> ACTIVITY
What you return must be the full data, repeated verbatim, with no pictures in it.

*** Opening SOURCE DATA ***

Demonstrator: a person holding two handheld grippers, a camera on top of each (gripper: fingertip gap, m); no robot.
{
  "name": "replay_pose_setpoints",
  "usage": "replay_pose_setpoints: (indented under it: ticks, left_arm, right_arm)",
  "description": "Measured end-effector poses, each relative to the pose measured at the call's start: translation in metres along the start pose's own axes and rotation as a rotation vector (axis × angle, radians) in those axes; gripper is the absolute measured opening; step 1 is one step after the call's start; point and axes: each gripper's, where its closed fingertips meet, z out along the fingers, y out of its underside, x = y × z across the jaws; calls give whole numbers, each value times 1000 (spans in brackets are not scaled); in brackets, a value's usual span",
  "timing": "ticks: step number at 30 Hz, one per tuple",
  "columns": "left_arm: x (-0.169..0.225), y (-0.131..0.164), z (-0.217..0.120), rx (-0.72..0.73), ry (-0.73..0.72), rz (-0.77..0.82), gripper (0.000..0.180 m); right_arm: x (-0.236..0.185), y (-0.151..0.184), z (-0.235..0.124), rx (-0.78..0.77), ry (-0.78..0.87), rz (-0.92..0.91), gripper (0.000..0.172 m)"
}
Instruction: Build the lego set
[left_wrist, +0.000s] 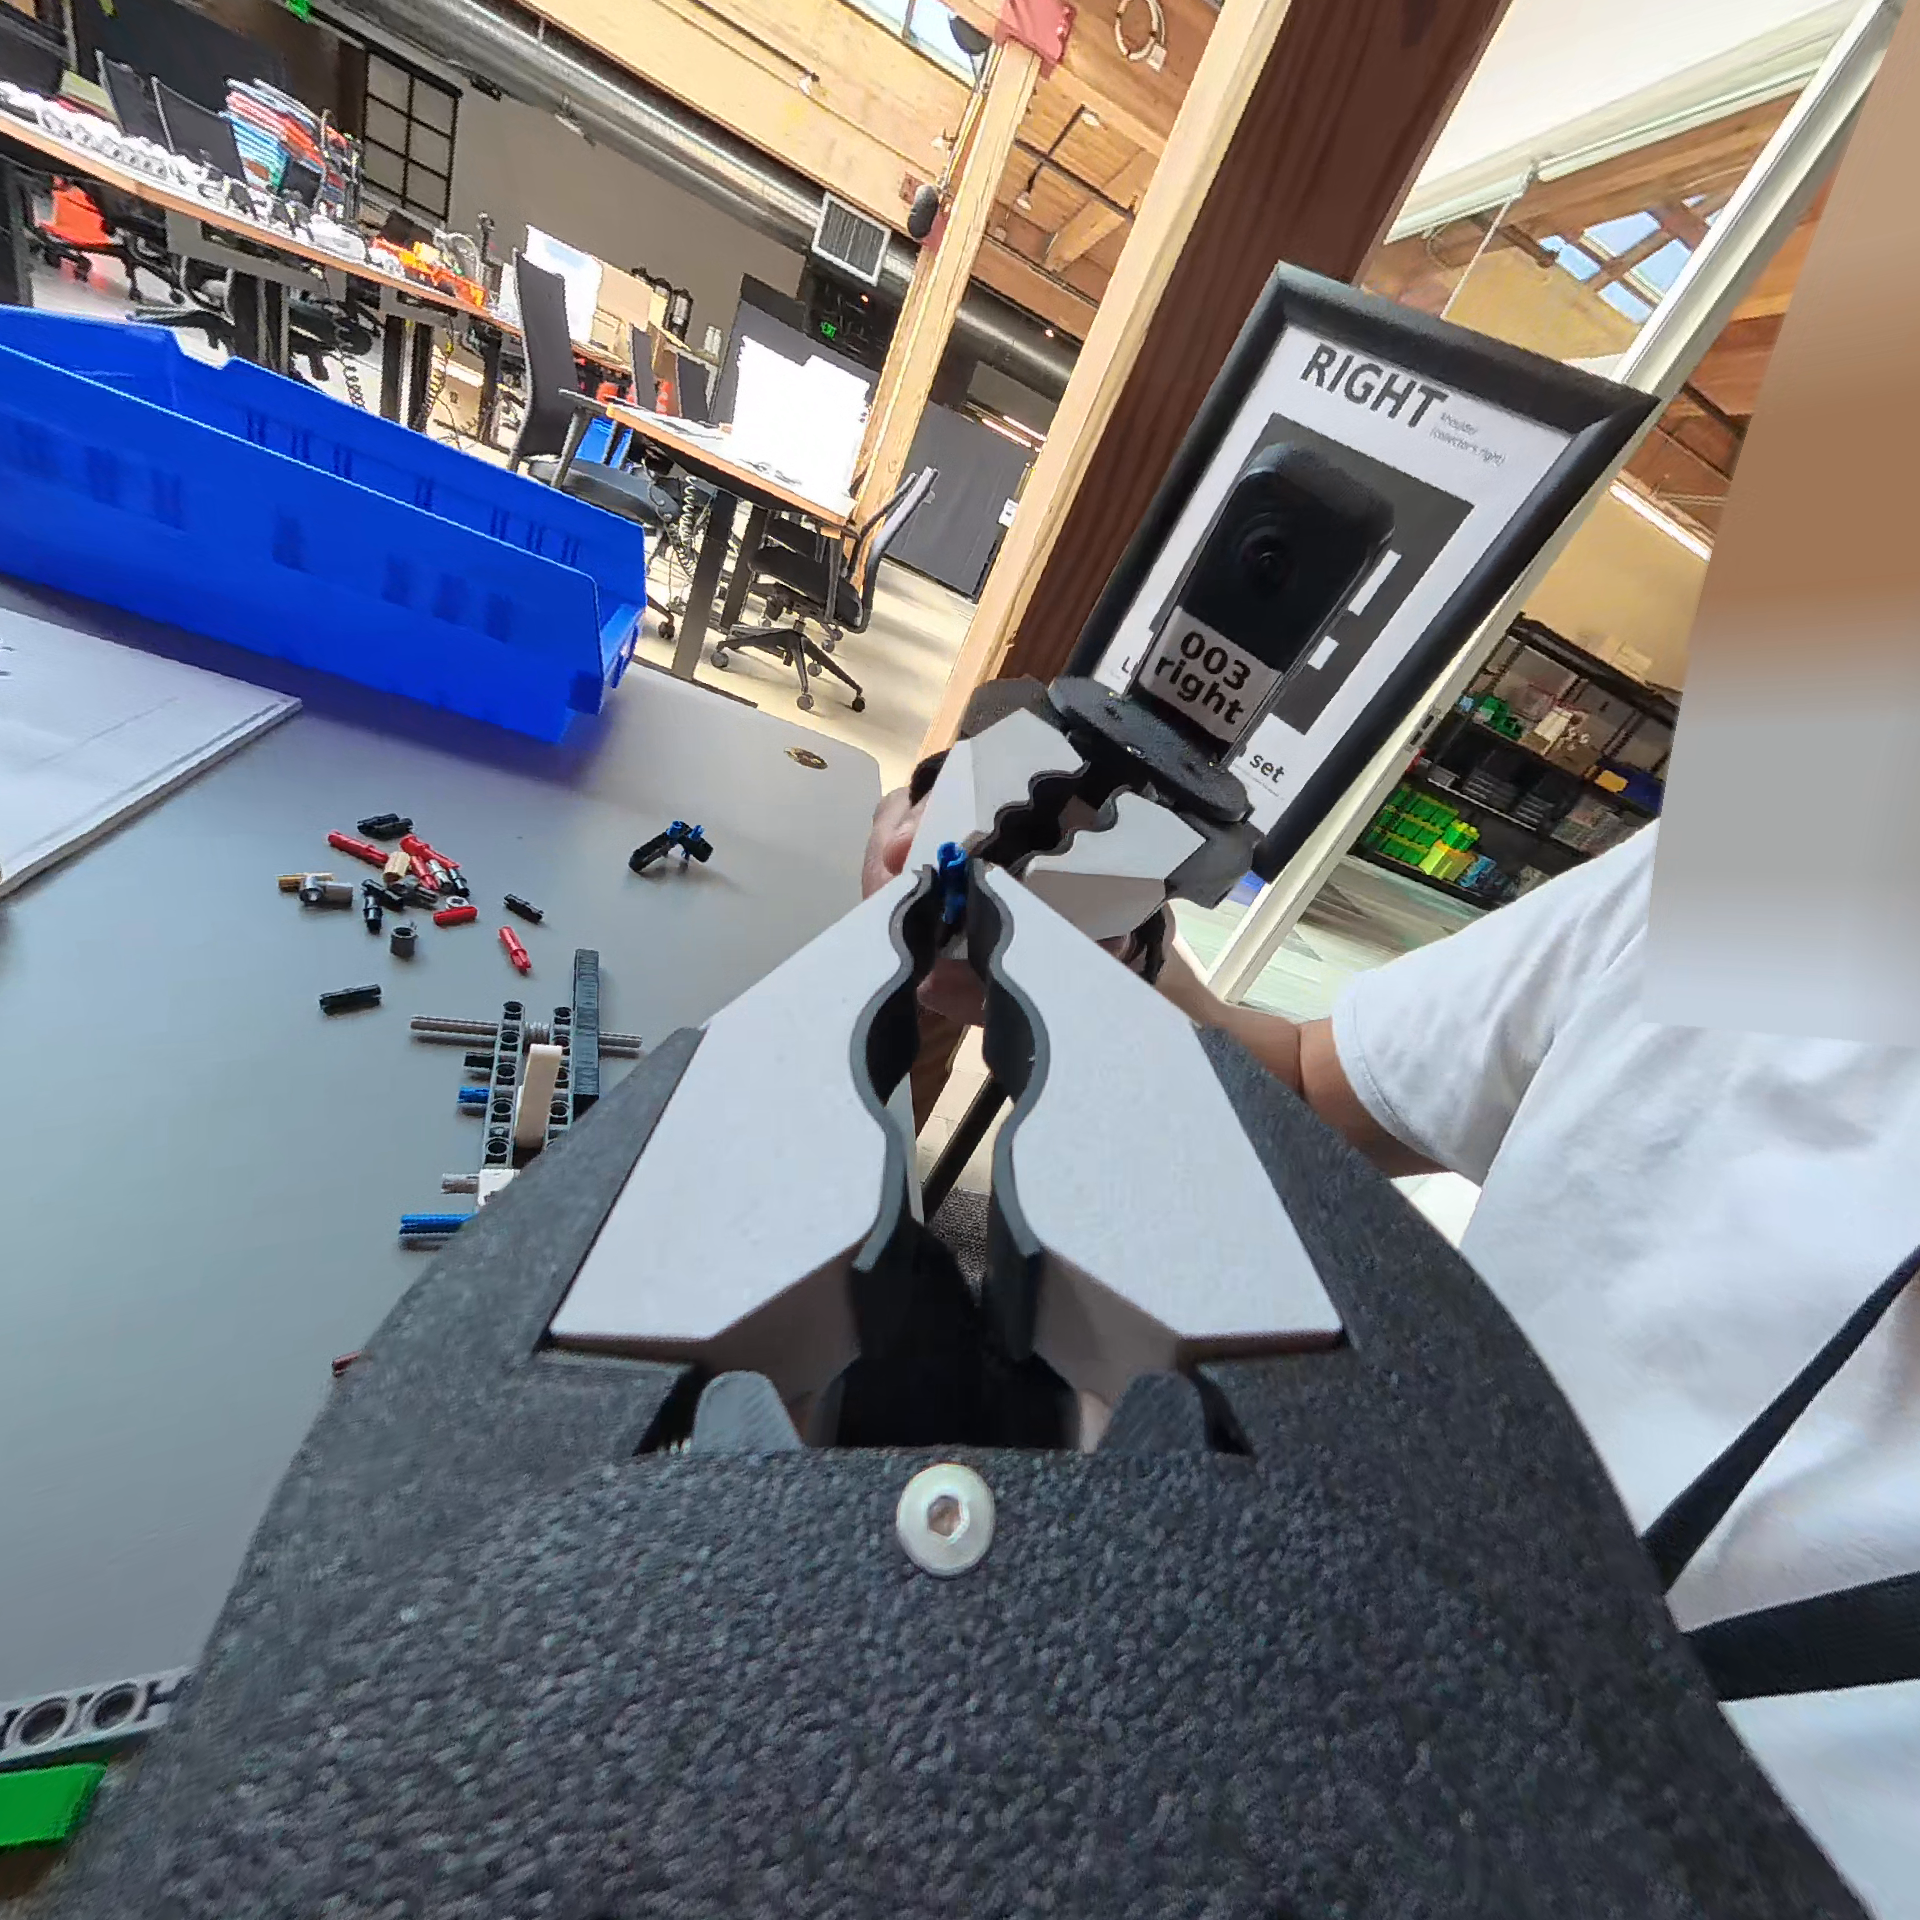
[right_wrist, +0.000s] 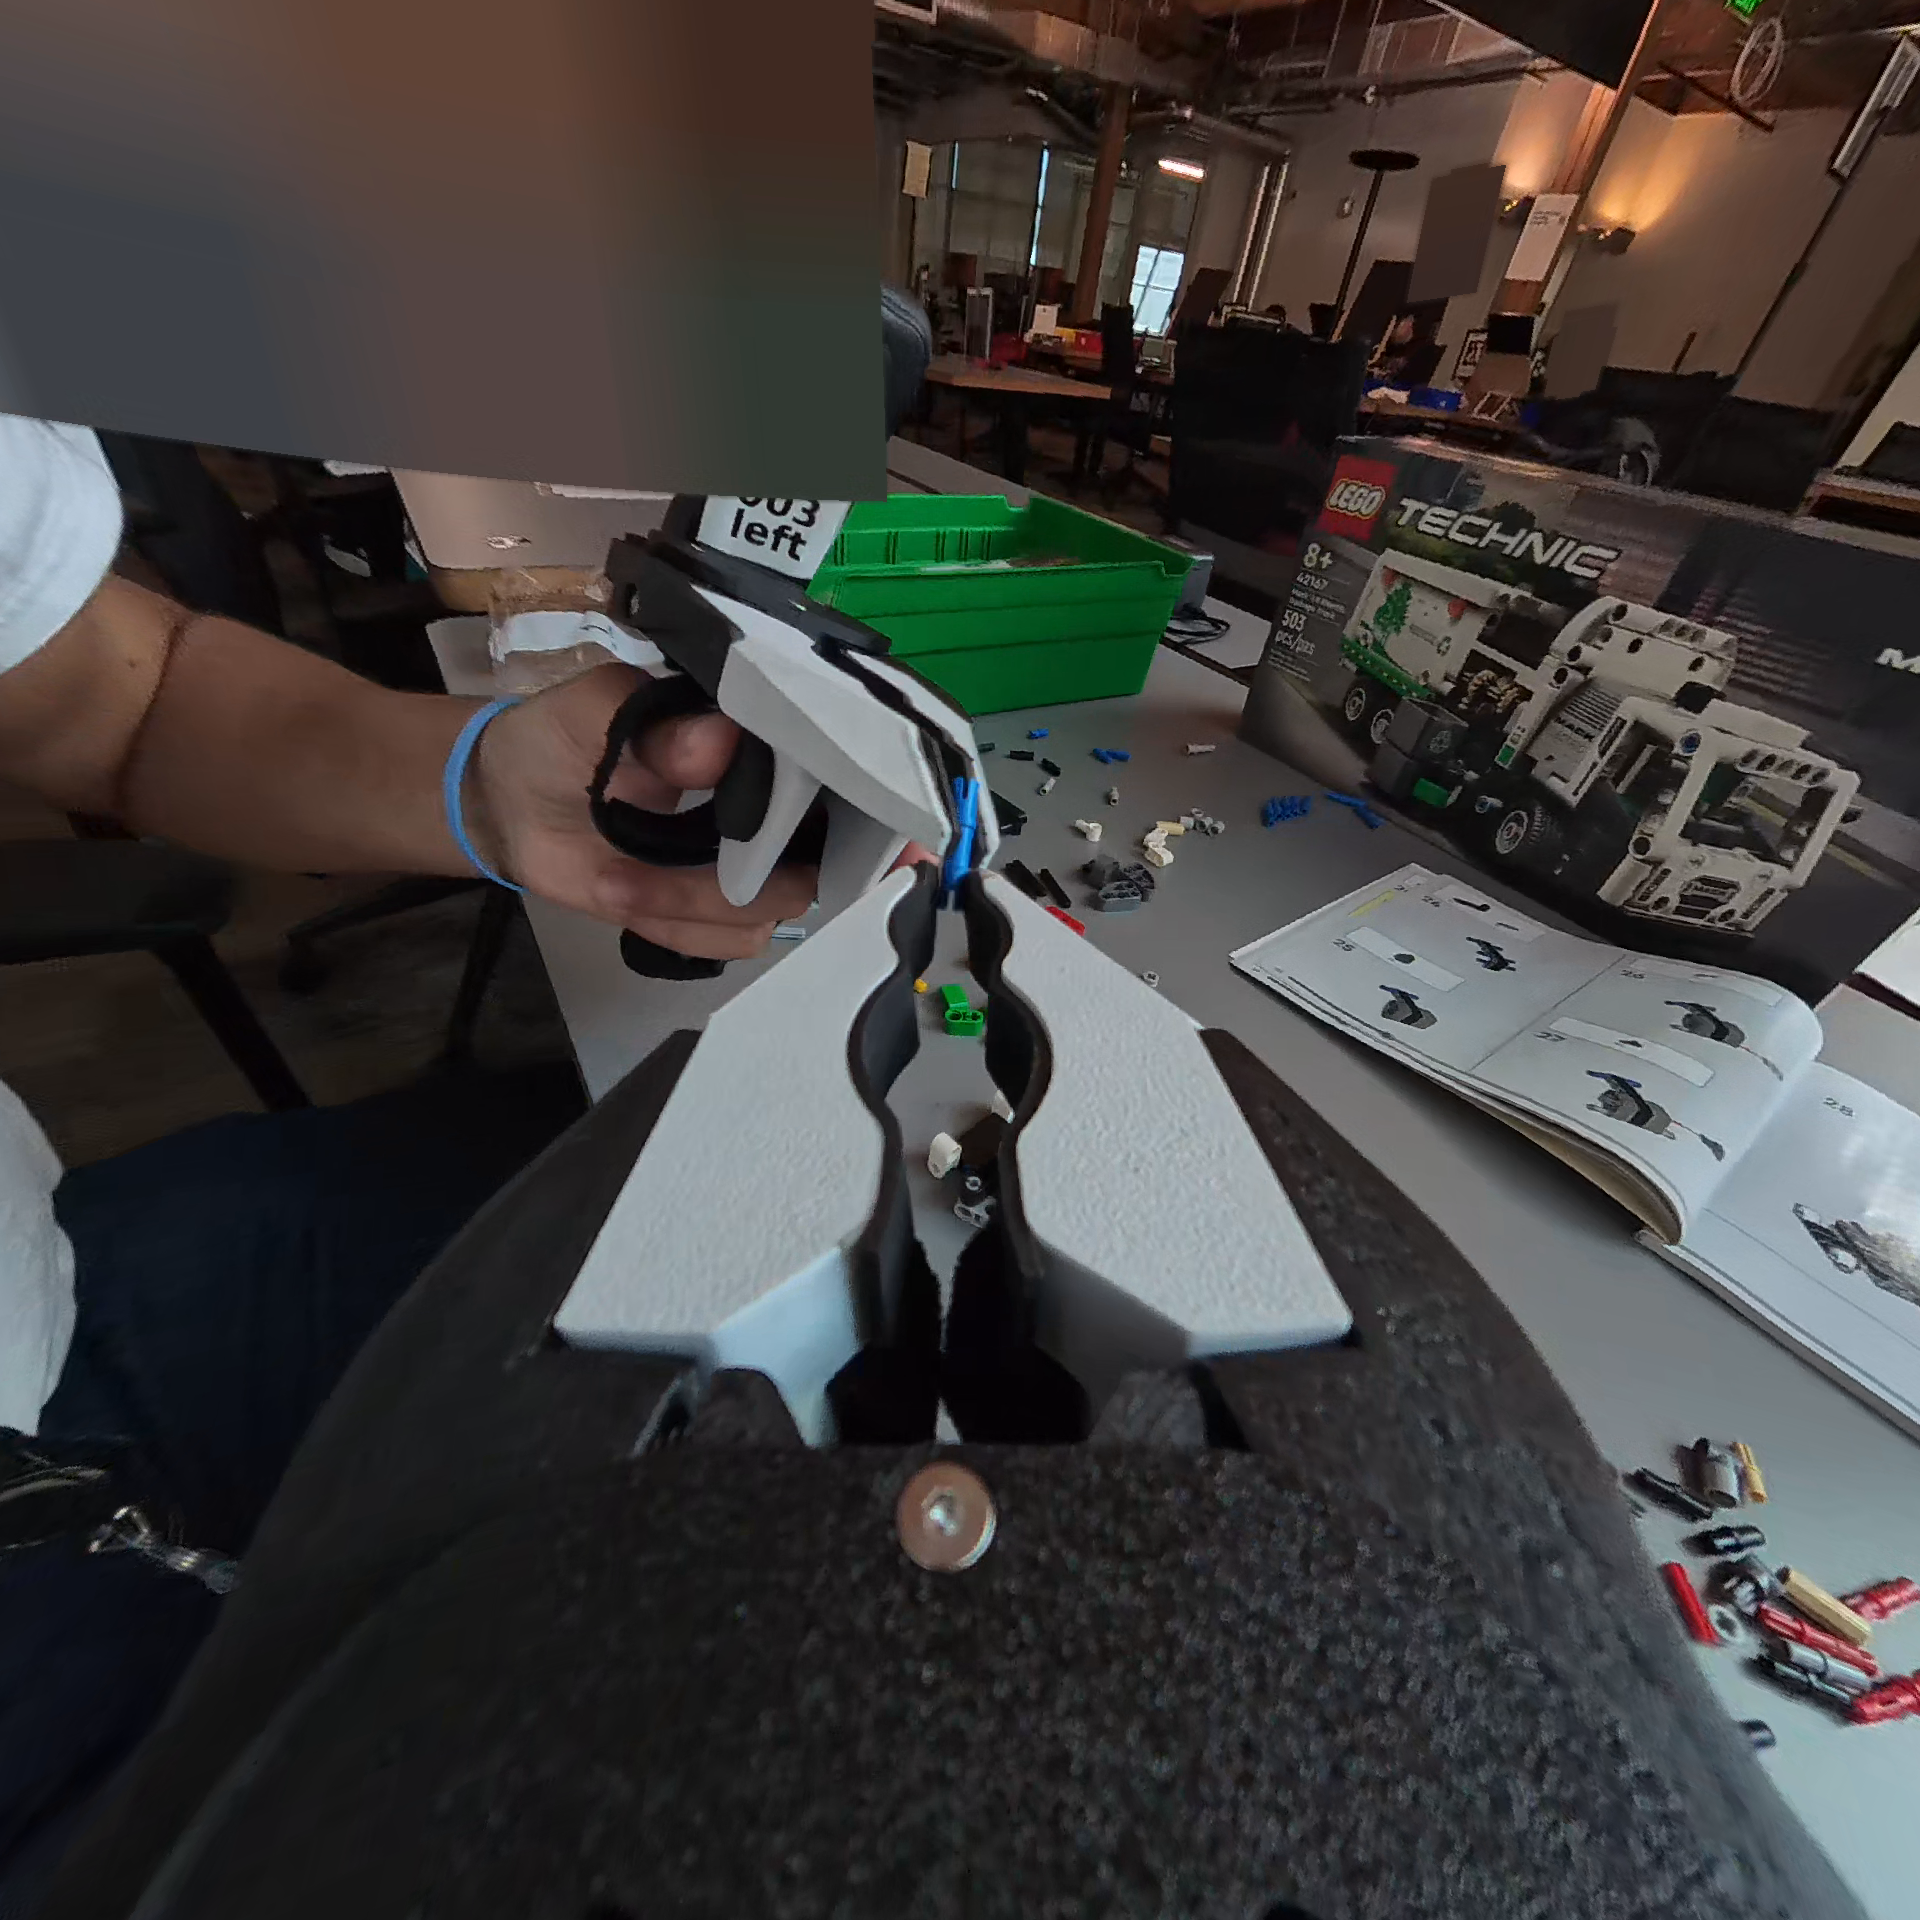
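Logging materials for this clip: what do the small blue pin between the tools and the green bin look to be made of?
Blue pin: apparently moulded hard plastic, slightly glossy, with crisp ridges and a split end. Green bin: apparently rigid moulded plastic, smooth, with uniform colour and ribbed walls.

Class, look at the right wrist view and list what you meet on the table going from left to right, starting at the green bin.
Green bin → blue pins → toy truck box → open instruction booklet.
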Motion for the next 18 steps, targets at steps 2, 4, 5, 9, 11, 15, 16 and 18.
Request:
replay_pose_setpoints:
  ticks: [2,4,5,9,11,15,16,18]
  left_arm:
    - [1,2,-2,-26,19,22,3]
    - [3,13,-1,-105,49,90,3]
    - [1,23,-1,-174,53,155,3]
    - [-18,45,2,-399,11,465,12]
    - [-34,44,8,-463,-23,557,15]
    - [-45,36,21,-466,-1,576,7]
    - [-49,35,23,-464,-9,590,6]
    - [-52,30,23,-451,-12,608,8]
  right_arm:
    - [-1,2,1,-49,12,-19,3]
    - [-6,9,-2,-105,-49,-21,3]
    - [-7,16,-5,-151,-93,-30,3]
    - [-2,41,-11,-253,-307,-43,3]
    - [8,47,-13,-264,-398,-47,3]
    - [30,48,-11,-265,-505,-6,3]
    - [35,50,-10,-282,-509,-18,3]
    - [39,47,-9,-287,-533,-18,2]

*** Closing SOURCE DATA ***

> RESPONSE AREA
Demonstrator: a person holding two handheld grippers, a camera on top of each (gripper: fingertip gap, m); no robot.
{
  "name": "replay_pose_setpoints",
  "usage": "replay_pose_setpoints: (indented under it: ticks, left_arm, right_arm)",
  "description": "Measured end-effector poses, each relative to the pose measured at the call's start: translation in metres along the start pose's own axes and rotation as a rotation vector (axis × angle, radians) in those axes; gripper is the absolute measured opening; step 1 is one step after the call's start; point and axes: each gripper's, where its closed fingertips meet, z out along the fingers, y out of its underside, x = y × z across the jaws; calls give whole numbers, each value times 1000 (spans in brackets are not scaled); in brackets, a value's usual span",
  "timing": "ticks: step number at 30 Hz, one per tuple",
  "columns": "left_arm: x (-0.169..0.225), y (-0.131..0.164), z (-0.217..0.120), rx (-0.72..0.73), ry (-0.73..0.72), rz (-0.77..0.82), gripper (0.000..0.180 m); right_arm: x (-0.236..0.185), y (-0.151..0.184), z (-0.235..0.124), rx (-0.78..0.77), ry (-0.78..0.87), rz (-0.92..0.91), gripper (0.000..0.172 m)"
}
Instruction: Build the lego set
[left_wrist, +0.000s] 
[right_wrist, +0.000s] 
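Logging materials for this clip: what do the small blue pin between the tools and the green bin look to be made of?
Blue pin: apparently moulded hard plastic, slightly glossy, with crisp ridges and a split end. Green bin: apparently rigid moulded plastic, smooth, with uniform colour and ribbed walls.

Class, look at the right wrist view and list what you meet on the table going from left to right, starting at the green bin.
Green bin → blue pins → toy truck box → open instruction booklet.
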Motion for the next 18 steps, targets at steps 2, 4, 5, 9, 11, 15, 16 and 18.
Request:
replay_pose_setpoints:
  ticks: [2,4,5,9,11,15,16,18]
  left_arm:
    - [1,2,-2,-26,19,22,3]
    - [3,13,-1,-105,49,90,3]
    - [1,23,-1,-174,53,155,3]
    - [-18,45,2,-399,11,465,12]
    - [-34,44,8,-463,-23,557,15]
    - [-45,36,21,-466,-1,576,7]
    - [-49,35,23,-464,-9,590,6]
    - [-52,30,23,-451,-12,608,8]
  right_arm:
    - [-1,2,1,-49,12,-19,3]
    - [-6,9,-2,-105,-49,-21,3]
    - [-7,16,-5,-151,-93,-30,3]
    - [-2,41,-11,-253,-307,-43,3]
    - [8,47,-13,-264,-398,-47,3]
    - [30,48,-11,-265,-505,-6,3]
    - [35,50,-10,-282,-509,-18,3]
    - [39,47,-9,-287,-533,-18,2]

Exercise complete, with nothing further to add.